Even then, however, there’s a powerful sense of regret and frustration in the character, as if he is trying with everything he has to keep in control. Although there’s a fundamental goodness about Joe, he’s just as likely to act indifferently or even cruelly to those he’s closest to. He might not always be a traditionally likeable protagonist, but he sure is a compelling one, and it’s not hard to buy into the deep-rooted respect many peripheral characters have for the man.
Cage’s stylised, powerhouse performance cannot help but dominate proceedings, but he’s capably backed – particularly by Tye Sheridan as the young Gary. Amazingly, though, there is something of a match for Cage’s typically bold performance, and that’s from Gary Poulter.
Poulter – who died last year while living in a makeshift campsite for the homeless – had never acted before (bar a role as an extra on TV), and had been diagnosed as bipolar. His life was equal parts wild and tragic – and that carries over here in an utterly unique performance that could only have come from a non-professional actor. Once again, there’s the threat of exploitation here, especially given Poulter’s own life story and its sad conclusion so soon after the film wrapped. But it is hard to deny the performance is fascinatingly raw, further enhancing the film’s memorably chaotic atmosphere.

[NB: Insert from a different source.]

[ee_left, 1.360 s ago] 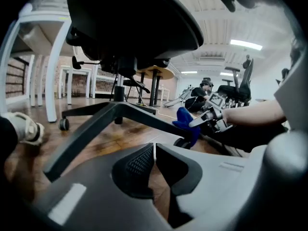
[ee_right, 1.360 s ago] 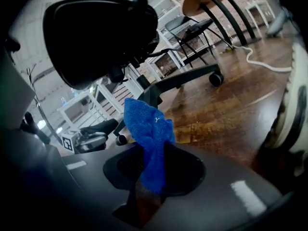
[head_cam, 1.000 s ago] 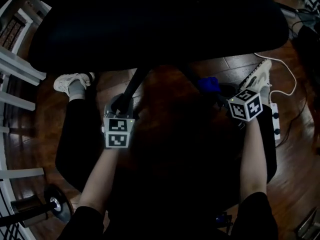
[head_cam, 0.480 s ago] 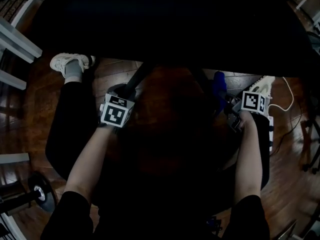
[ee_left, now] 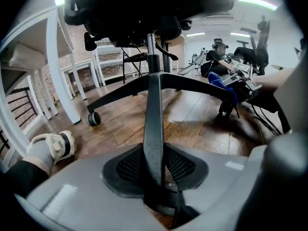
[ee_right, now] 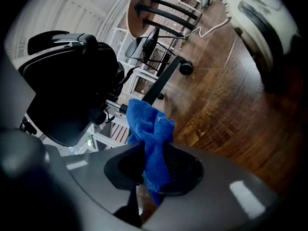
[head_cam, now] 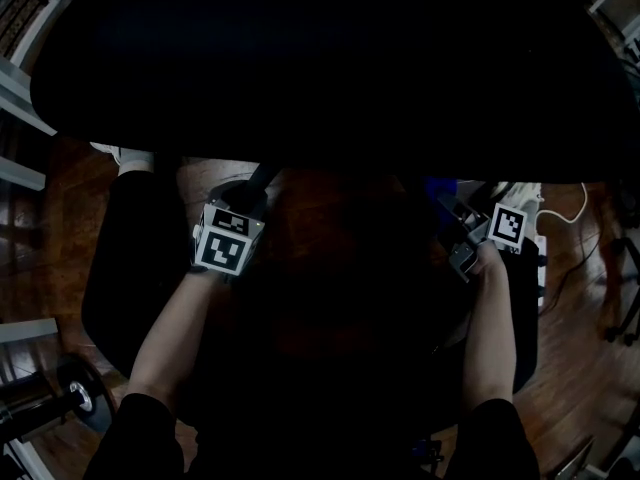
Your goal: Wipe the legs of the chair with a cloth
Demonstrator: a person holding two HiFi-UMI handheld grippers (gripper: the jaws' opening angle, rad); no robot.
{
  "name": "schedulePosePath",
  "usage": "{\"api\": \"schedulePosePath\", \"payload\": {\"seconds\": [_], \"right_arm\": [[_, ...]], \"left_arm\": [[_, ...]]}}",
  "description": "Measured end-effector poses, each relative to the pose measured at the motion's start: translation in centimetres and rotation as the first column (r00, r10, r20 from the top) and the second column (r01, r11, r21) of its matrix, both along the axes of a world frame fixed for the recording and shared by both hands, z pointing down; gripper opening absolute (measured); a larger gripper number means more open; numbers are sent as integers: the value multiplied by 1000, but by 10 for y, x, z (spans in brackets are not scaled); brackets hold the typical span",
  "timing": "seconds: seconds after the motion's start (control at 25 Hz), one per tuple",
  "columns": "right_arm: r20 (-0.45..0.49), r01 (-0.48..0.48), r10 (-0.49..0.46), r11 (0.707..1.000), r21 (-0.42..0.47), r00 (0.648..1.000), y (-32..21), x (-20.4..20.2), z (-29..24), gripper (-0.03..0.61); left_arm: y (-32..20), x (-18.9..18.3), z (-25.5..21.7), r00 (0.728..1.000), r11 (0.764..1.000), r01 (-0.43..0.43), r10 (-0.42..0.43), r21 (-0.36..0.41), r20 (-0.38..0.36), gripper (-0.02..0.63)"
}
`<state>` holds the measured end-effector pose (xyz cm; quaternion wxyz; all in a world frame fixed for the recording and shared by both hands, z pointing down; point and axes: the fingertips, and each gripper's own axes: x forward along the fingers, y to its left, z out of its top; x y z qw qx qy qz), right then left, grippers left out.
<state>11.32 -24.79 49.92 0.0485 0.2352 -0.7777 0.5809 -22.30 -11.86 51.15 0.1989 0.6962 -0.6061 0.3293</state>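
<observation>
Blue cloth [ee_right: 153,138]: centre of the right gripper view, hanging above the wood floor [ee_right: 226,105].
Right gripper [ee_right: 153,172]: jaws closed, pinching the cloth.
Left gripper [ee_left: 155,167]: jaws have just been closing and are clamped on the black chair leg [ee_left: 154,105], lower centre of its view.

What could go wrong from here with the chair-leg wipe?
1. The left gripper has just been closing its jaws around the chair leg between them; the base stands on casters, so a loose hold may let it roll.
2. The right gripper pinches the blue cloth in a narrow bunch; bare jaws may rub the leg.
3. A white cable lies on the floor ahead of the right gripper and could snag.
</observation>
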Motion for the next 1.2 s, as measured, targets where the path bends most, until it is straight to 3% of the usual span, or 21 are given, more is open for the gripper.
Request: {"api": "schedulePosePath", "payload": {"seconds": [0.32, 0.56, 0.64, 0.76, 0.84, 0.92, 1.0, 1.08, 1.16, 1.2], "right_arm": [[14, -79, 79, 996, 39, 997, -1, 28, -3, 94], [62, -101, 99, 995, 19, 993, 21, 15, -1, 94], [57, -61, 60, 998, 17, 997, 32, 1, 0, 94], [54, 15, -15, 1000, 8, 998, 50, -21, 0, 97], [59, 58, -59, 998, 19, 997, 64, -37, -2, 98], [53, 116, -118, 992, 52, 992, 76, -56, -4, 100], [55, 182, -187, 979, 89, 981, 87, -79, -7, 101], [80, 238, -248, 964, 118, 965, 99, -105, -12, 103], [128, 268, -286, 952, 145, 950, 112, -131, -21, 104], [150, 267, -289, 952, 151, 946, 117, -144, -24, 104]], "left_arm": [[-21, 22, 1, 993, 993, -118, 118, -26, -9, 130], [-48, -2, 4, 984, 984, -178, 178, 7, 14, 133], [-59, -17, 8, 977, 979, -204, 202, 19, 69, 143], [-70, -38, 10, 952, 975, -223, 214, 16, 217, 155], [-71, -51, 0, 938, 980, -196, 177, 34, 299, 191], [-64, -53, -20, 941, 982, -163, 126, 93, 315, 201], [-48, -34, -35, 969, 978, -141, 105, 155, 222, 201], [-30, 1, -41, 992, 974, -122, 122, 193, 12, 201], [-12, 40, -48, 966, 972, -108, 152, 206, -210, 206], [-4, 56, -51, 945, 973, -106, 163, 207, -283, 213]]}}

Potently chaotic though the film may be in many respects, the actual story that drives it is largely lacking in surprise. The surrogate father-son relationship that develops between Gary and Joe is as familiar as they come, while there’s no doubt whatsoever everything is building up to a violently melodramatic conclusion. When that comes, it’s a dispiritingly familiar punctuation mark. But the performances and direction allow Joe to overcome some of its limitations. It certainly is ridiculous and exaggerated at times, but that helps make for a combustible cocktail of hyper Southern Gothic.